I sometimes think about that, but then I ask myself : "then why am I almost the only completely loner/quiet girl in our class?, "if most of my classmates can communicate with eachother & seem normal & I'm loner & ignored or disliked, then there's probably something wrong with me!"
"Maybe I'm abnormal & my classmates have the right to dislike me or avoid/ignore me?"

"If someone observes our class, he/she will realize that I'm the abnormal & worthless one, as I'm almost always alone & ignored!"
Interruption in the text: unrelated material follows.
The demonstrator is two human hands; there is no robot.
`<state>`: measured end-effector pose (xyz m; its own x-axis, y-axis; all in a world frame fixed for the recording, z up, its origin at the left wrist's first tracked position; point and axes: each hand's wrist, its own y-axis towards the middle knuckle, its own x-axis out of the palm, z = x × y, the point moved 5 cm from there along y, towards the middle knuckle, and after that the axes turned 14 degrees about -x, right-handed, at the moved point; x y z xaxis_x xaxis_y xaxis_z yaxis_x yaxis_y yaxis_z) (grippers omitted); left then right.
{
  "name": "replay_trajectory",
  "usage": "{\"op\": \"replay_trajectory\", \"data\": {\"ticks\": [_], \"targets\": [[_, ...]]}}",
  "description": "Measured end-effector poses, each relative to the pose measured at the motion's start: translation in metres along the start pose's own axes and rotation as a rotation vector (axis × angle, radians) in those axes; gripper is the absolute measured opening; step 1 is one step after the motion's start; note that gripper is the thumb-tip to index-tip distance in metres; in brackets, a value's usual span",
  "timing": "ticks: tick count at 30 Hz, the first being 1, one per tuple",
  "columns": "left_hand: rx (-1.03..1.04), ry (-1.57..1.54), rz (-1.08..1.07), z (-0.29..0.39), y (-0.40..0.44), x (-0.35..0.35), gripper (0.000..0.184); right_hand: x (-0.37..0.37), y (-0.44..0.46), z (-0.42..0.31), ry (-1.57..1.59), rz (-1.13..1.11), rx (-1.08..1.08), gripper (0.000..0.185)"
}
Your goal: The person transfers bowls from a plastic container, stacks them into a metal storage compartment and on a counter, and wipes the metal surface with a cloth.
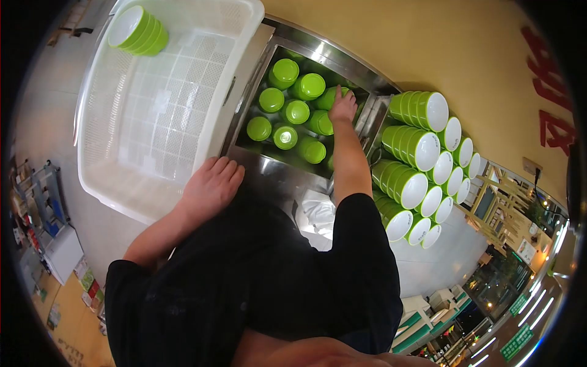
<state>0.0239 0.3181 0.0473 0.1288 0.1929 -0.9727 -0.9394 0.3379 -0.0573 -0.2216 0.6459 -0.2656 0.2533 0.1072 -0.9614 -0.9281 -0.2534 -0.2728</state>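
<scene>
Green cups [297, 112] stand in rows in a metal bin, their round green bases facing up. My right hand [343, 107] reaches into the bin's upper right part, its fingers curled on a green cup [327, 99] there. Part of that cup is covered by the hand. My left hand [215, 183] lies palm down by the near right corner of a white plastic basket [153, 212], beside the bin's front edge. Its fingers are slightly apart, and I see nothing held in it.
One stack of green cups [142, 32] leans in the basket's far left corner. Right of the metal bin [260, 160], several stacks of green cups with white insides [408, 191] lie on their sides in a pile. A crumpled silvery-white sheet or bag [318, 214] is near my body.
</scene>
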Motion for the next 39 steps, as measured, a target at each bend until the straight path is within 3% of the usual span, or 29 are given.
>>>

Those thoughts...they ruin me everyday!
Sometimes I'm in the class, sitting alone playing with my cellphone, & I look at different sides & see that most of my classmates are talking in different parts of the class. It breaks my heart & makes me feel so lonely & abnormal!




Cast said:


> When they won't tell you what they were wispering about, it's not nice, but maybe they're not comfortable sharing personal matters with you.


Another question that I ask myself in my mind. "What makes them feel more comfy around that person? & what makes them not feel comfy/safe around me?" Cuz some of them are not close friends, but I see them doing that alot!)




Cast said:


> The ones that don't answer your texts might not be interested in becoming friends...
> Classmates can stay just classmates -
> maybe you're simply in the wrong environment.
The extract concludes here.